I'd start by disabling the VPN -- that seems like a possible culprit.

yes, it solves the issue, but i want to keep using wireguard for security.

Other than trying a different VPN endpoint there's probably not much you can do from an OpenWRT perspective. There's nothing that seems to jump out as clearly wrong. You might be better off taking it up with Surfshark.

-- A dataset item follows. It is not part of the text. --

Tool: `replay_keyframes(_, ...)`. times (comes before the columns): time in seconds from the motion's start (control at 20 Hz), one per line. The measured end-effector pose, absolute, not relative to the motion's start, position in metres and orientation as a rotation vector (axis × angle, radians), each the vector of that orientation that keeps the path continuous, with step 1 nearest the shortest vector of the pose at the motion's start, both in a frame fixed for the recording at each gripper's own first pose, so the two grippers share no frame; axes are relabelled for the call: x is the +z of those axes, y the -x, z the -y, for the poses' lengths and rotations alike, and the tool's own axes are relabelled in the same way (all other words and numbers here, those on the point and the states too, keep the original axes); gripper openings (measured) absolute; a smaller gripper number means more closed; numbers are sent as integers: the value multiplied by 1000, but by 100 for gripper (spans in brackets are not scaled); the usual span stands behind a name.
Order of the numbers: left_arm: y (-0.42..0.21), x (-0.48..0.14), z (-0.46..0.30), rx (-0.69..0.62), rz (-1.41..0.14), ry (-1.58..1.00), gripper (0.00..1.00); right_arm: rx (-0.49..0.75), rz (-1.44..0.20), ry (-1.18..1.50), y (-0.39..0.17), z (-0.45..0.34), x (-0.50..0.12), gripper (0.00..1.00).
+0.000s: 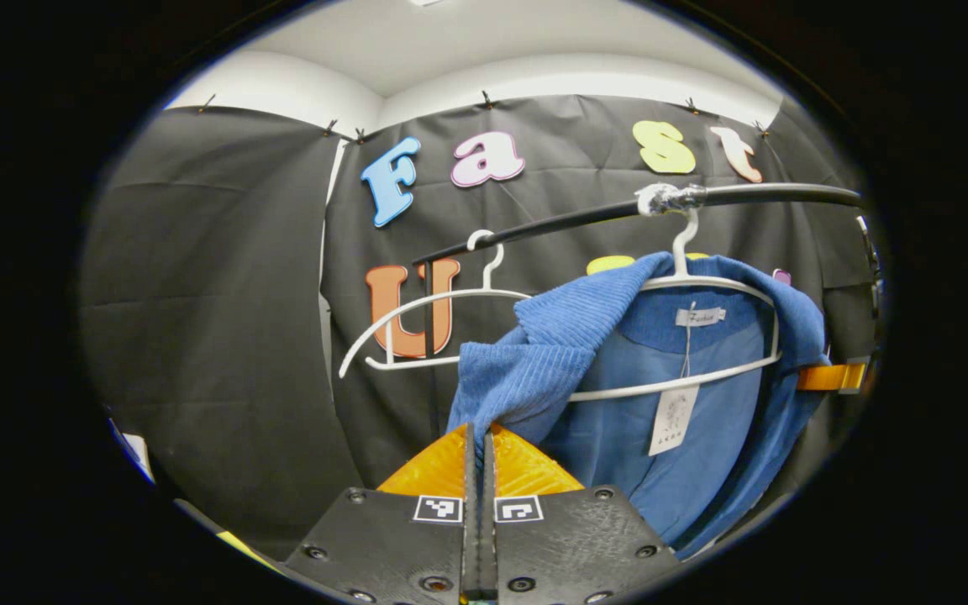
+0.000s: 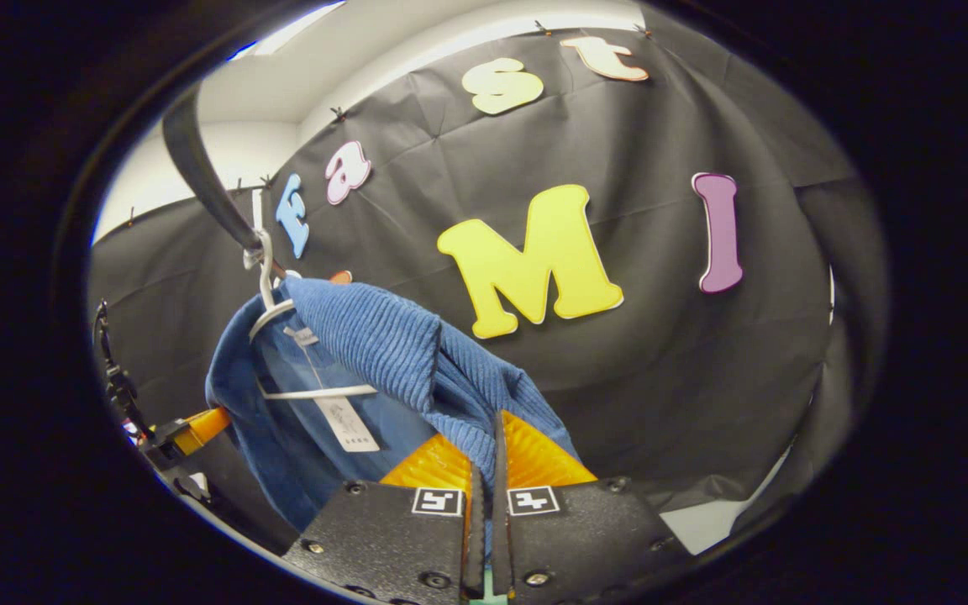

You can try to lower MTU to 1280 on the WG interface but I concur with @krazeh

Also, don't be mislead by the idea of "security" with a commercial VPN. It simply shifts the privacy/security from your ISP to the VPN provider. Most traffic is encrypted in some way already (i.e. https), so it is difficult (nearly impossible) to snoop on the specific content of your traffic. Without a VPN, your ISP will be able to determine the destination IP addresses, and they could potentially look at your DNS requests. Beyond that, they can't see much. With a VPN, this is shifted to the VPN provider and the ISP is now unable to determine anything other than the destination addresses of the VPN.

(the story is a bit different with state level surveillance and/or censorship, or geo-ip based services).

mass suirveilance, censorship, tracking etc is all part of a big security package for me, so i'm happily using mullvad. the adapter you see in my logs still say surfshark because i didn't bother changing the names, but they are connected to mullvad.
I tried lowering the MTU but that didn't work. I will send mullvad a mail, thanks.